**Your goal:**
Set down exactly the lines in the records below that run from the line with "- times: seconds" to the line with "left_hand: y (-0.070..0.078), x", inclusive, and nothing more.

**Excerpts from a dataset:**
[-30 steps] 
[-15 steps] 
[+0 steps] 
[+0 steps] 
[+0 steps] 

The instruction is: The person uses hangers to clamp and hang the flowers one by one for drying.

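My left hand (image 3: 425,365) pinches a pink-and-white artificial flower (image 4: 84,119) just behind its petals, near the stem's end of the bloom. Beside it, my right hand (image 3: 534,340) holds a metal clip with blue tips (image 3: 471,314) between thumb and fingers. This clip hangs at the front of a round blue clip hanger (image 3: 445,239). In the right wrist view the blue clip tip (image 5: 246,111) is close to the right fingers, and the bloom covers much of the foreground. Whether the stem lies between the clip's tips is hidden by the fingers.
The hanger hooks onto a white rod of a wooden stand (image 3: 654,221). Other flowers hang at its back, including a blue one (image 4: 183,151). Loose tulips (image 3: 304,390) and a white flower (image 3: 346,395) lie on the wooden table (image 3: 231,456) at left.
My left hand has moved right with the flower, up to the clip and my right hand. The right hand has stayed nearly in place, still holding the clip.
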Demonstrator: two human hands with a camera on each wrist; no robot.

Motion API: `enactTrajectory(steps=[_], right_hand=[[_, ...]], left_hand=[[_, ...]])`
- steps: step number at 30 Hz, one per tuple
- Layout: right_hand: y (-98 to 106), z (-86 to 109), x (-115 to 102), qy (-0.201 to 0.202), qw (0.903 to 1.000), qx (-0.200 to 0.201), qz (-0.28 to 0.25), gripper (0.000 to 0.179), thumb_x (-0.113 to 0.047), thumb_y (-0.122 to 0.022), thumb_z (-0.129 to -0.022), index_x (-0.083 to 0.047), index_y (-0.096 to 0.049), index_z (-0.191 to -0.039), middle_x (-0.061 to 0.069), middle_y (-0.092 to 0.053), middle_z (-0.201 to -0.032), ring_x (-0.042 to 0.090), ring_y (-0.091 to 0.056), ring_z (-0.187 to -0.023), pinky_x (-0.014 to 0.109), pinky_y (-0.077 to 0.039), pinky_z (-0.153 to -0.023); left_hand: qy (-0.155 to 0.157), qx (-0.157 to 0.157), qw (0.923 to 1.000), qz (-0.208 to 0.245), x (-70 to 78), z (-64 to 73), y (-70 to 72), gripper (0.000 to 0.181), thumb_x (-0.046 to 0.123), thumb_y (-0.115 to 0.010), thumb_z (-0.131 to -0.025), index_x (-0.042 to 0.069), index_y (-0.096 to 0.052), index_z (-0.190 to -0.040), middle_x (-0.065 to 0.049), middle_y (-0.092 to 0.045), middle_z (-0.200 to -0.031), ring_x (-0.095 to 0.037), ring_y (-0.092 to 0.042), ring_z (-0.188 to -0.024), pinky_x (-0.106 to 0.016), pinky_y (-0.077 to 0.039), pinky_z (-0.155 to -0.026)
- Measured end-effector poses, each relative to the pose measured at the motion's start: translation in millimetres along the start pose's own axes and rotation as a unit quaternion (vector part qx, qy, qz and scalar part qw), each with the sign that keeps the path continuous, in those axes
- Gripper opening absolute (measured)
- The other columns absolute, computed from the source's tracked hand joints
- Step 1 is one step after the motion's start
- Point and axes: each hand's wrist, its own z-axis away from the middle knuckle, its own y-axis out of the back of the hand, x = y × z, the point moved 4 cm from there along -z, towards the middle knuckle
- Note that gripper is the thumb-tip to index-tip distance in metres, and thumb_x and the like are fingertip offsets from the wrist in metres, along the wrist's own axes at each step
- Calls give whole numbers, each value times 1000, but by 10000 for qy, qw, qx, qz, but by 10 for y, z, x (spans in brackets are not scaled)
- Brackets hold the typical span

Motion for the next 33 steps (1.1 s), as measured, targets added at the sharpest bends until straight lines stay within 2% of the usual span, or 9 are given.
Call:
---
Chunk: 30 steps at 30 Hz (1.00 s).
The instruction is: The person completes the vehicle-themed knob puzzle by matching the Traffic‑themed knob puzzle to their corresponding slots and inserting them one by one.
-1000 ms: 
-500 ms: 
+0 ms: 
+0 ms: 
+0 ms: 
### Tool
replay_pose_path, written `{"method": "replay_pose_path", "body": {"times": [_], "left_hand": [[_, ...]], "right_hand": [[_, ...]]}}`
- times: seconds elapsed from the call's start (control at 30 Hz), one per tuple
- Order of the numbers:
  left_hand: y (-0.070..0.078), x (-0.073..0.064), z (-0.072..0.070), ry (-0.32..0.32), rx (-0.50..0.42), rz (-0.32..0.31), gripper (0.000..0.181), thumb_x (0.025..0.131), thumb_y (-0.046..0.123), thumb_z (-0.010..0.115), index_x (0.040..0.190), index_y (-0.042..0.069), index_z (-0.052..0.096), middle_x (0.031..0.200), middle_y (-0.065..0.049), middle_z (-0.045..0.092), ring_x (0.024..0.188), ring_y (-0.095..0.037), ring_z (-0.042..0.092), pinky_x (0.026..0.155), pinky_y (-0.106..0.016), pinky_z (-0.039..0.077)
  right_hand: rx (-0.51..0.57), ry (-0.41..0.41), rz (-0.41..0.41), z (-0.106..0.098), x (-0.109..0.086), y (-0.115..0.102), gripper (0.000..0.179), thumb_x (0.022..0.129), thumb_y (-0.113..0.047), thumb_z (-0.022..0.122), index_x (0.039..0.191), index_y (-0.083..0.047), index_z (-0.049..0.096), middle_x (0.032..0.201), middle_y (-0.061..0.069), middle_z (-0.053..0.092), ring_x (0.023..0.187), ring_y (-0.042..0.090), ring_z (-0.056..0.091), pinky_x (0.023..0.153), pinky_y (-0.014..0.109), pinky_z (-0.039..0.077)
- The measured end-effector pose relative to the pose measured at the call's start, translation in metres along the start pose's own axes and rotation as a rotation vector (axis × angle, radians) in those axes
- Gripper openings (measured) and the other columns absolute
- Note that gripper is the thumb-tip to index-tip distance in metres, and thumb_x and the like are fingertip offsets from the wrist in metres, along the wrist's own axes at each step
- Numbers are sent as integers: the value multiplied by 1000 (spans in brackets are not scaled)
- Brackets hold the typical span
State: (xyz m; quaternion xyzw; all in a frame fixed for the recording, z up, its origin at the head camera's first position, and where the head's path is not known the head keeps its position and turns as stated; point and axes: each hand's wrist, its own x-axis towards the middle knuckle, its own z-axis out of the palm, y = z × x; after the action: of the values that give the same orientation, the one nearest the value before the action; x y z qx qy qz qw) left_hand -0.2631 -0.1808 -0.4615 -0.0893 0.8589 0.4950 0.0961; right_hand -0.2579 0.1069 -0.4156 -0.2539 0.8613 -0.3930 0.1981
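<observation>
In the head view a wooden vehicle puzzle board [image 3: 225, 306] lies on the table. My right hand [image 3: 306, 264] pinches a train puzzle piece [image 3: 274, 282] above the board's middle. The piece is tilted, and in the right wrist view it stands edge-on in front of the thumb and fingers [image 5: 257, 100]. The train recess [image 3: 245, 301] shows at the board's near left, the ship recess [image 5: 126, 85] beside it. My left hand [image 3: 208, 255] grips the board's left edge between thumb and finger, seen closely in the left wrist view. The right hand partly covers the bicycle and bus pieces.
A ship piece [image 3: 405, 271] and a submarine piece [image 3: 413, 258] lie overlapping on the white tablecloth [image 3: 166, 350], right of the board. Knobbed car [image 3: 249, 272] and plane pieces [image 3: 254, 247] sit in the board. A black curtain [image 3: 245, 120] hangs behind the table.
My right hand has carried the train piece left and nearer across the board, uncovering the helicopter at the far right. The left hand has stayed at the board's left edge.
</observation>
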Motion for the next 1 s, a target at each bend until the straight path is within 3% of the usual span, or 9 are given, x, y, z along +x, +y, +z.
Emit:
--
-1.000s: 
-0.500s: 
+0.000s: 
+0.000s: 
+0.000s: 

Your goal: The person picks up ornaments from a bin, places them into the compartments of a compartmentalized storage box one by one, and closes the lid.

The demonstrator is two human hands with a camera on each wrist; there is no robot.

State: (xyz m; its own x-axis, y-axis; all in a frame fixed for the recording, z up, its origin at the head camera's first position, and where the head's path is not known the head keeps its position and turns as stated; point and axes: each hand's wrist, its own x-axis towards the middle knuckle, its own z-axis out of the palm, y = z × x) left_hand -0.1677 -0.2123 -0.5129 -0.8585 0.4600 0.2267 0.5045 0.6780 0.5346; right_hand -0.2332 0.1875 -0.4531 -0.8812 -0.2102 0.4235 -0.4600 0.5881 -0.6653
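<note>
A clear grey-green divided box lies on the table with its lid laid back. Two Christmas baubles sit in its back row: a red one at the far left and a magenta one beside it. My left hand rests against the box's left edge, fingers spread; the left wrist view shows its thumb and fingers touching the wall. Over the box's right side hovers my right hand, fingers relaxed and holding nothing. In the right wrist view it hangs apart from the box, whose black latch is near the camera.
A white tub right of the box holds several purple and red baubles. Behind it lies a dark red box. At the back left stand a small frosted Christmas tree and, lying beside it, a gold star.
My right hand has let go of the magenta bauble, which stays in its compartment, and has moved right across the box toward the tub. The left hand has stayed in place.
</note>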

**Answer box:**
- times: seconds elapsed from the call's start (control at 30 Hz), one per tuple
- Order of the numbers:
  left_hand: y (-0.070..0.078), x (-0.073..0.064), z (-0.072..0.070), ry (-0.32..0.32), rx (-0.50..0.42), rz (-0.32..0.31), gripper (0.000..0.181), thumb_x (0.025..0.131), thumb_y (-0.046..0.123), thumb_z (-0.010..0.115), index_x (0.040..0.190), index_y (-0.042..0.069), index_z (-0.052..0.096), middle_x (0.031..0.200), middle_y (-0.065..0.049), middle_z (-0.045..0.092), ring_x (0.024..0.188), ring_y (-0.095..0.037), ring_z (-0.042..0.092), pinky_x (0.026..0.155), pinky_y (-0.106..0.016), pinky_z (-0.039..0.077)

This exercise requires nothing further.